S14: Arabic Text Canonicalization

New: app/services/text_normalizer.py

Features:

  1. Alef Unification:
  2. أ, إ, آ, ٱا (plain alef)
  3. Ensures consistent matching across documents

  4. Tatweel Removal:

  5. ـ (kashida/elongation) → removed
  6. Reduces noise in Arabic text

  7. Taa Marbuta Normalization (optional):

  8. ةه (context-dependent, disabled by default)

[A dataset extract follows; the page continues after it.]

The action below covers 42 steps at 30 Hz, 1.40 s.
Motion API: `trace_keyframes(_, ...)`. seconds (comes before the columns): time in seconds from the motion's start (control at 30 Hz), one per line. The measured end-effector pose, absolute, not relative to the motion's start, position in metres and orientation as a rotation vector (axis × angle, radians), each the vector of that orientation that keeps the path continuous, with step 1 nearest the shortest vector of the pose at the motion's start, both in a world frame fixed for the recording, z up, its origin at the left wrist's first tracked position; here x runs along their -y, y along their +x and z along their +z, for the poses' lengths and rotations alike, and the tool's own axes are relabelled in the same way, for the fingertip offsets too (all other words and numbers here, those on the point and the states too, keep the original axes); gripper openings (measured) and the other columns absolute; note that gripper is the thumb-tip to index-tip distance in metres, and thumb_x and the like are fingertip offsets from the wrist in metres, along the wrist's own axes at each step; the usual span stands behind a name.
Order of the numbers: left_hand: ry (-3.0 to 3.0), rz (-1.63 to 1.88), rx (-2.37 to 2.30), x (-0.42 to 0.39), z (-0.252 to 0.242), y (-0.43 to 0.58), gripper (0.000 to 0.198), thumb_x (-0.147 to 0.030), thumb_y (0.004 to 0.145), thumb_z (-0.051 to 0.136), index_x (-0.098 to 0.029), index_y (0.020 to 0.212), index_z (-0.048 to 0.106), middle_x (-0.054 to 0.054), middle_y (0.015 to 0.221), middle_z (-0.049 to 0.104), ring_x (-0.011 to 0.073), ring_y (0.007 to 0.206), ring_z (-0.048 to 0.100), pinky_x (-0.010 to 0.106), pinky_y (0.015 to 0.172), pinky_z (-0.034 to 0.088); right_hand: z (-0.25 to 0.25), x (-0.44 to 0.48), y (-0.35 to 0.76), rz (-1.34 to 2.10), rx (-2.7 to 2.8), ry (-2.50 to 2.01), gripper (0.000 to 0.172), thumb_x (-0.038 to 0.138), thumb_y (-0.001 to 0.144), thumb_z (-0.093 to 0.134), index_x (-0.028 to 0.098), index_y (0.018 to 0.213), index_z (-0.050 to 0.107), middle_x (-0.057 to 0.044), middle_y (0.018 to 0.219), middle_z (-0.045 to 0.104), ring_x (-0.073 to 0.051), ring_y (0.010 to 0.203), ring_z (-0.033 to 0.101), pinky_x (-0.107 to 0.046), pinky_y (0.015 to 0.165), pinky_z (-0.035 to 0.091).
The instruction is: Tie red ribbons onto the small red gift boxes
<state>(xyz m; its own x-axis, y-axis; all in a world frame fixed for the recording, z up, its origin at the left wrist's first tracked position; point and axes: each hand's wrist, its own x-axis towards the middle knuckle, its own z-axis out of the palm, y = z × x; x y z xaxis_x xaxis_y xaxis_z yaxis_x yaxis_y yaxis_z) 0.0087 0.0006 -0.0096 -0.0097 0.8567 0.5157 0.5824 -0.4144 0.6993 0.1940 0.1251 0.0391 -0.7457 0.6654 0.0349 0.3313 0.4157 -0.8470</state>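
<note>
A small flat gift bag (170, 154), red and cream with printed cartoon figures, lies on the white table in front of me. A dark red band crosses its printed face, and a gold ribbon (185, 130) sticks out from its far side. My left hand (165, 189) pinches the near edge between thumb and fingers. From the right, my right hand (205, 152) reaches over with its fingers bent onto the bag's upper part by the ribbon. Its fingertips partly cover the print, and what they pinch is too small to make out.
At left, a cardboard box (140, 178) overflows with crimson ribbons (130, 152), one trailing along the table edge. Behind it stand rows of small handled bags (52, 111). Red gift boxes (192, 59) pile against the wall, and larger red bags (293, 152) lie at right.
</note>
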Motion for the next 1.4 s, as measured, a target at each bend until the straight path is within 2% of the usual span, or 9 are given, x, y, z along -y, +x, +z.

  9. Hamza Normalization (optional):

  10. ؤو, ئي

  11. Whitespace Normalization:

  12. Collapse multiple spaces/tabs/newlines → single space
  13. Trim leading/trailing whitespace

  14. Boilerplate Removal:

  15. Regex patterns for page numbers, copyright, URLs
  16. Configurable per source

Usage:

normalizer = TextNormalizer()

# Full canonicalization
canonical = normalizer.canonicalize(
    text=raw_text,
    language="ar",
    boilerplate_patterns=custom_patterns
)

S15: Content Quality Heuristics

New: app/services/quality_checker.py

Quality Checks:

Check Threshold Action
Minimum text length ≥ 200 chars (after normalization) Reject page
OCR confidence (Arabic/Hassaniya) ≥ 0.70 Reject if below
OCR confidence (French) ≥ 0.80 Reject if below
Encoding Valid UTF-8 Reject if invalid
File size ≤ 100 MB Reject if larger

QualityChecker Methods: - check_text_length(): Ensures minimum content - check_ocr_confidence(): Language-specific thresholds - check_encoding(): UTF-8 validation - check_file_size(): Size limits - check_all(): Run all checks and return combined result

Result Format:

class QualityCheckResult:
    passed: bool
    reason: Optional[str]  # Failure reason
    warnings: List[str]  # Non-fatal warnings

Scraper Pipeline Integration

New: app/services/scraper_service.py

Full Pipeline:

Scraper Fetches Document
[Canonicalize Text] → Arabic normalization, whitespace, boilerplate removal
[Quality Check] → Min length, OCR confidence, encoding
    ↓ (Pass)
[Compute SimHash] → 64-bit fingerprint
[Check Duplicates] → Query existing fingerprints, Hamming ≤ 3?
[Insert Reference] → Link to canonical if duplicate, else mark as canonical
[Auto-Trigger Ingestion] → Create ingestion job for new canonical documents

Endpoints:

New: app/api/routers/scraper_admin.py - POST /admin/scraping/{source}/sync: Trigger scraper sync - GET /admin/scraping/{source}/references: List references

Response:

{
  "run_id": "uuid",
  "source": "koutoubi",
  "status": "success",
  "found": 15,
  "new": 3,
  "duplicates": 2,
  "quality_failed": 0,
  "errors": 0
}


Quality Check Examples

Example 1: Page Too Short

checker = QualityChecker()

text = "Page 1"  # Only 6 chars
result = checker.check_text_length(text)

# result.passed = False
# result.reason = "Text too short: 6 chars < 200 minimum"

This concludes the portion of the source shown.